Non sappiamo se, effettivamente, gli operatori abbiano fornito le loro deduzioni, tuttavia per esempio noi di Armi e Tiro abbiamo suggerito alcune modifiche che in parte sono state integrate nella proposta. Mori è abbastanza fiducioso, quanto meno sull’elaborazione della proposta, perché poi che si traduca in legge non è per nulla scontato: «Forse è la volta buona che riusciamo a portare miglioramenti alle nostre leggi, nei limiti che ci consente l'Europa. Però in materia di sicurezza dobbiamo apparire più realisti del re. Quando si porta una legge in parlamento non si possono avere tutte le opposizioni contro e si devono anche accontentare i propri elettori che sono animalisti, contrari alla caccia o contrari alle armi. E bisogna fare in modo che il ministero dell'interno non faccia le barricate. Quindi bisogna essere “cerchiobottisti”, fare la faccia feroce e migliorare tutto ciò che si può fare senza che nessuno protesti troppo!».
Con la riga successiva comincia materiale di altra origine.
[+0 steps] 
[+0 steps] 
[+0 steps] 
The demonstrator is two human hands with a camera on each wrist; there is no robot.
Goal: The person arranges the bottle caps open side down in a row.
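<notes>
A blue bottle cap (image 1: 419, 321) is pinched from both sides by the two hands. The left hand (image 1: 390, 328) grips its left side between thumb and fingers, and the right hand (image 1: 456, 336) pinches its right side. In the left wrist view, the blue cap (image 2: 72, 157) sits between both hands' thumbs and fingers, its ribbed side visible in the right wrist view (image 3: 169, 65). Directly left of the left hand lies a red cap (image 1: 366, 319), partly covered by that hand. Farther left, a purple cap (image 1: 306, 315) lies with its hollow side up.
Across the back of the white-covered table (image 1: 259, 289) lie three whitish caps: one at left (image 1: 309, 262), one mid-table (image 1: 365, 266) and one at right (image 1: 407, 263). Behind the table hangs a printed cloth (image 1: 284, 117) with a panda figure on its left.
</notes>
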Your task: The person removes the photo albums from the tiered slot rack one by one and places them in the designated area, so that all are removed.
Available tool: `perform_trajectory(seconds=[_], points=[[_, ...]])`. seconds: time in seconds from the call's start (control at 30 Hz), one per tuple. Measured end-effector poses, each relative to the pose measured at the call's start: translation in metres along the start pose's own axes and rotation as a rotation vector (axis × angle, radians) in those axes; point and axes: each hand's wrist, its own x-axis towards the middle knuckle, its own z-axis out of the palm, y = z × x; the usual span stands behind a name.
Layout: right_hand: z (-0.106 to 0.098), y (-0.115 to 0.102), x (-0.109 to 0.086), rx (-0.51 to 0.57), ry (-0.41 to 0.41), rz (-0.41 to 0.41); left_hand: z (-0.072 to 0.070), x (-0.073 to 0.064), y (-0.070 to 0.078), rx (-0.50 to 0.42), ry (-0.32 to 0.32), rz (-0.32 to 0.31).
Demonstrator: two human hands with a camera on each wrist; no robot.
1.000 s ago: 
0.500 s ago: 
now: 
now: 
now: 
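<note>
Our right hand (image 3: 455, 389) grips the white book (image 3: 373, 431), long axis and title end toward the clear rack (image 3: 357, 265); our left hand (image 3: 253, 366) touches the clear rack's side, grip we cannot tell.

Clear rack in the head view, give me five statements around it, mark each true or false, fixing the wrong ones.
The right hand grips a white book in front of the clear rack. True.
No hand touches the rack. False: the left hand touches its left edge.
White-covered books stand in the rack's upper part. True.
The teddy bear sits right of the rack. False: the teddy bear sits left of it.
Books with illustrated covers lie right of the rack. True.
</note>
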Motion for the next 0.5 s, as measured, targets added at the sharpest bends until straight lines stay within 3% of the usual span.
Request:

Naturalmente sono opinioni di Mori, sui social la sua proposta ha sollevato un vespaio di polemiche: per tanti motivi non incontra del tutto il favore degli appassionati. «Invece, vi è un miglioramento per i cittadini, si evitano abusi da parte delle questure, si evitano più errori da parte dei giudici e degli operatori, si evita burocrazia inutile… Poi sui particolari si può ampiamente discutere e già sto correggendo molte cose: ho già corretto il numero di munizioni detenibili, sto studiando il problema della cassaforte e degli armadi blindati. Però è inutile illudersi di poter superare la direttiva europea e di poter avere in Italia un'oasi per gli appassionati di armi! Capisco che molti appassionati siano spaventati da ogni proposta di legge che cambia le loro abitudini. Ma in questo momento gli appassionati sono in trincea perché le norme europee diventano sempre più restrittive ed è inevitabile che si vada incontro a norme che impongono di autolimitarsi: rinunzia a certi tipi di armi, aumento di controllo sulle munizioni, aumento delle misure di sicurezza, riduzione al numero di armi di un certo tipo detenibili. Su questi problemi la proposta non può fare miracoli e cerca solo di salvare il salvabile. E ciò non si capisce dai singoli articoli, ma leggendoli tutti, perché è dal loro complesso che spesso emerge che il problema che si vede è solo apparente. Vi sono i paletti della direttiva europea e non vi è modo aggirarli. Vi sono nozioni ormai consolidate nel nostro diritto da un secolo ed è quasi impossibile che il ministero dell’Interno rinunzi a esse. Anche se i proponenti sono decisi a portare avanti la legge, non illudiamoci che il governo ponga la fiducia su di essa per accontentare i desideri di poche centinaia di elettori! Quindi gli appassionati non devono guardare ai loro sacrifici individuali, che sono inevitabili in una legge così incisiva come la direttiva, ma devono guardare all’insieme della legge che porta infiniti vantaggi nel rapporto quotidiano con la burocrazia e con una legge, semplificando e chiarendo tutto ciò che fino a ora era affidato alla fantasia di singoli funzionari».